Compare/Mistral Large 3 vs GPT-3.5 Turbo

Mistral Large 3vsGPT-3.5 Turbo

Side-by-side comparison of pricing, 12 benchmarks, and generation speed.

Mistral

Mistral Large 3

Input
$0.5/M
Output
$1.5/M
Speed
48 tok/s
TTFT
1.17s
OpenAI

GPT-3.5 Turbo

Input
$0.5/M
Output
$1.5/M
Speed
TTFT

Winner by Category

Cheaper
Tie
Faster (tok/s)
Mistral Large 3
Lower Latency
Mistral Large 3
Benchmarks (2-0)
Mistral Large 3

Pricing Comparison

MetricMistral Large 3GPT-3.5 Turbo
Input ($/M tokens)$0.5$0.5
Output ($/M tokens)$1.5$1.5
Cost for 1M input + 100K output tokens:
Mistral Large 3$0.65
GPT-3.5 Turbo$0.65

Speed Comparison

Output Speed (tokens/s) — higher is better
Mistral Large 3
48 tok/s
GPT-3.5 Turbo
Time to First Token (seconds) — lower is better
Mistral Large 3
1.17s
GPT-3.5 Turbo

Editorial Analysis

Verdict. Mistral Large 3 wins the overall benchmark matchup 2–0 across 2 overlapping categories, but raw benchmark score is only one input to the decision.

Pricing. Both models sit in the budget bracket for output-token pricing. At 1.0× the per-million-token cost, GPT-3.5 Turbo is meaningfully cheaper if your traffic is output-heavy (long completions, document generation, agent loops). GPT-3.5 Turbo makes more sense when output volume is low and absolute reasoning quality justifies the premium.

Strengths. Mistral Large 3 is strongest on Coding Index (20.1), Intelligence Index (15.9). GPT-3.5 Turbo leads on Coding Index (10.7), Intelligence Index (3.2).

Speed. Speed data is incomplete for this pair; benchmark and price should decide.

Provider. Mistral and OpenAI sell to overlapping but distinct developer audiences: Mistral tends to ship frontier reasoning models with premium positioning, while OpenAI often prices more aggressively. Your existing vendor relationships, billing, and SLA preferences may matter as much as the raw numbers above.

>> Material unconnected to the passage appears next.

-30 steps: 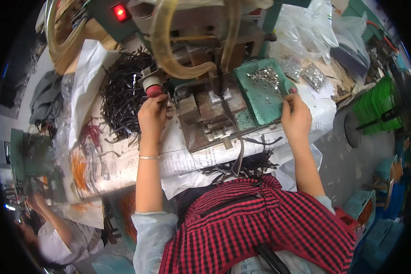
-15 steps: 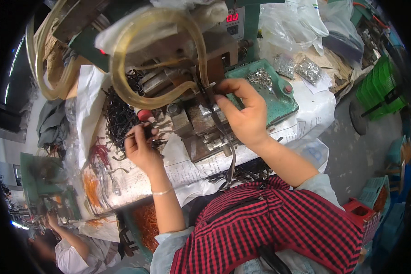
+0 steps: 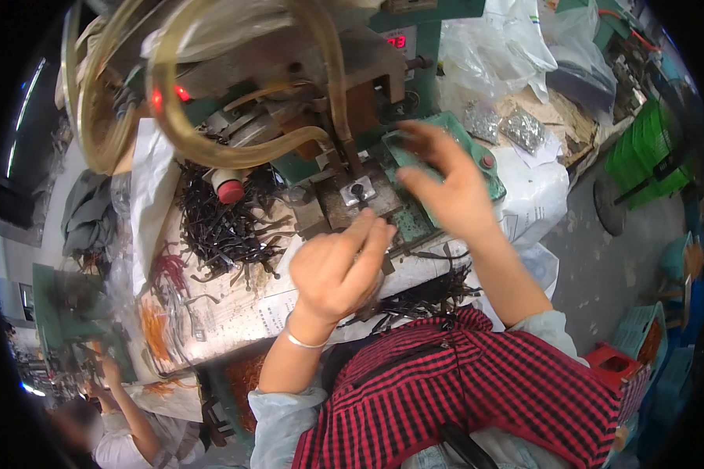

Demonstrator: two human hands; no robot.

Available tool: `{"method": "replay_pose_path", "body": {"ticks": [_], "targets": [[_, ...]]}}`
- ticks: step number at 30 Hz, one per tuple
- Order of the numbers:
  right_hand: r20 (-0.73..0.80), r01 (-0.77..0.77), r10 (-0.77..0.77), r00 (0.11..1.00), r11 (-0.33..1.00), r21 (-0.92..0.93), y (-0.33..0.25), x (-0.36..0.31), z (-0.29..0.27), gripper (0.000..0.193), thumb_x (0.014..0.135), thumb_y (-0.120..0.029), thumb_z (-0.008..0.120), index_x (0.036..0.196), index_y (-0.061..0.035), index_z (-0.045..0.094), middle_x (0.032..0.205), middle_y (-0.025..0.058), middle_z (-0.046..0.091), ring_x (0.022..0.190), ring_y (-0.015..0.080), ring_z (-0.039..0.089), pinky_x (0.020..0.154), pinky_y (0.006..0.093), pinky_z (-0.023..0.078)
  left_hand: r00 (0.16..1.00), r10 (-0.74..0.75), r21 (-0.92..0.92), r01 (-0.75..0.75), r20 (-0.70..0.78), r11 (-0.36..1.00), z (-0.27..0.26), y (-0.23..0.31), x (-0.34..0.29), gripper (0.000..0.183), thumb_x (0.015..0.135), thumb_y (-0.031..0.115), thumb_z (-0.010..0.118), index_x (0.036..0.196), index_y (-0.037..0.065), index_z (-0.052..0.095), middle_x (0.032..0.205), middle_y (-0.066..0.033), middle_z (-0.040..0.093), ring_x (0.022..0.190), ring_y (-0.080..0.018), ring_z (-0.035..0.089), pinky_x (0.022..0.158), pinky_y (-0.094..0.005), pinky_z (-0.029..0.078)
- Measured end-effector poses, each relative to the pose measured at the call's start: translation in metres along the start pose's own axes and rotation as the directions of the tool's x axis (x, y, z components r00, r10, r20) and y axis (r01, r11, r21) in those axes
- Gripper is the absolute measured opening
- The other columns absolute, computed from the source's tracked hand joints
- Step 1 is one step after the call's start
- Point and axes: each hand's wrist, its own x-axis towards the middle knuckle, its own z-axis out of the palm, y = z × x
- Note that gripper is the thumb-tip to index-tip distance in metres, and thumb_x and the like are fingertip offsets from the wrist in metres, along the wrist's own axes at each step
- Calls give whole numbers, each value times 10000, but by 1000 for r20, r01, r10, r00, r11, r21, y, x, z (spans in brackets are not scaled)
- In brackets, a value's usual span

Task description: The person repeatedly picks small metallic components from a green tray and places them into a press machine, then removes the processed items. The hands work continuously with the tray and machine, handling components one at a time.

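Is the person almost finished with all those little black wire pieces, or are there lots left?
Lots are left. Big piles of black wire pieces lie on the paper-covered bench, and more sit at its near edge. Which pieces are finished cannot be told. In hand: the left hand curls beside the small metal block of the green press machine, maybe pinching a piece; the right hand hovers over the green tray.

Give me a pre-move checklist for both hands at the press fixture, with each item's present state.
1. Left hand clear of the metal fixture block: ok, it is raised nearer the person.
2. Left hand's grip holds a piece: cannot tell, fingers curled and blurred.
3. Right hand clear of the block: ok, it is over the green tray.
4. Right hand's grip empty: cannot tell.
5. Pile of black wire pieces lies beside the left hand: ok.
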Motion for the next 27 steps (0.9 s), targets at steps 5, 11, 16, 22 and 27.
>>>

Workload cost. Workload scenarios (per million requests at 30M input + 15M output tokens): Mistral Large 3 costs $37.50 ($450/year); GPT-3.5 Turbo costs $37.50 ($450/year). At a smaller 5M-input/2M-output scale (single-developer tool or prototype): Mistral Large 3 ≈ $5.50/run, GPT-3.5 Turbo ≈ $5.50/run. At agent/realtime scale (200M input / 100M output per million requests): Mistral Large 3 ≈ $250/run, GPT-3.5 Turbo ≈ $250/run.

Recommendation. Both models have legitimate use cases — the right answer depends on whether you are optimizing for benchmark ceiling, latency, or unit cost. Start with the cheaper / faster model, evaluate against your specific task, and only switch if the upgrade shows a meaningful lift.

Benchmark Comparison

Data from Artificial Analysis API — 12 benchmarks

Intelligence Index
15.93.2
Coding Index
20.110.7
Math Index
GPQA Diamond
MMLU-Pro
LiveCodeBench
AIME 2025
MATH-500
Humanity's Last Exam
SciCode
IFBench
TerminalBench
Mistral Large 32 wins
0 winsGPT-3.5 Turbo

Frequently Asked Questions

Which is cheaper, Mistral Large 3 or GPT-3.5 Turbo?

Both models have similar pricing. Check the detailed breakdown above for input vs output token costs.

Which model performs better on benchmarks?

Mistral Large 3 wins 2 out of 12 benchmarks compared to 0 for GPT-3.5 Turbo. See the detailed benchmark chart above for per-category results.

Which is faster for real-time applications?

Mistral Large 3 generates tokens faster at 48 tok/s vs — tok/s. Mistral Large 3 also has lower time-to-first-token (1.17s vs —s).

When should I use Mistral Large 3 vs GPT-3.5 Turbo?

Choose based on your priorities: both are similarly priced, Mistral Large 3 for stronger benchmark performance, and Mistral Large 3 for faster generation. For latency-sensitive apps, check the TTFT comparison above.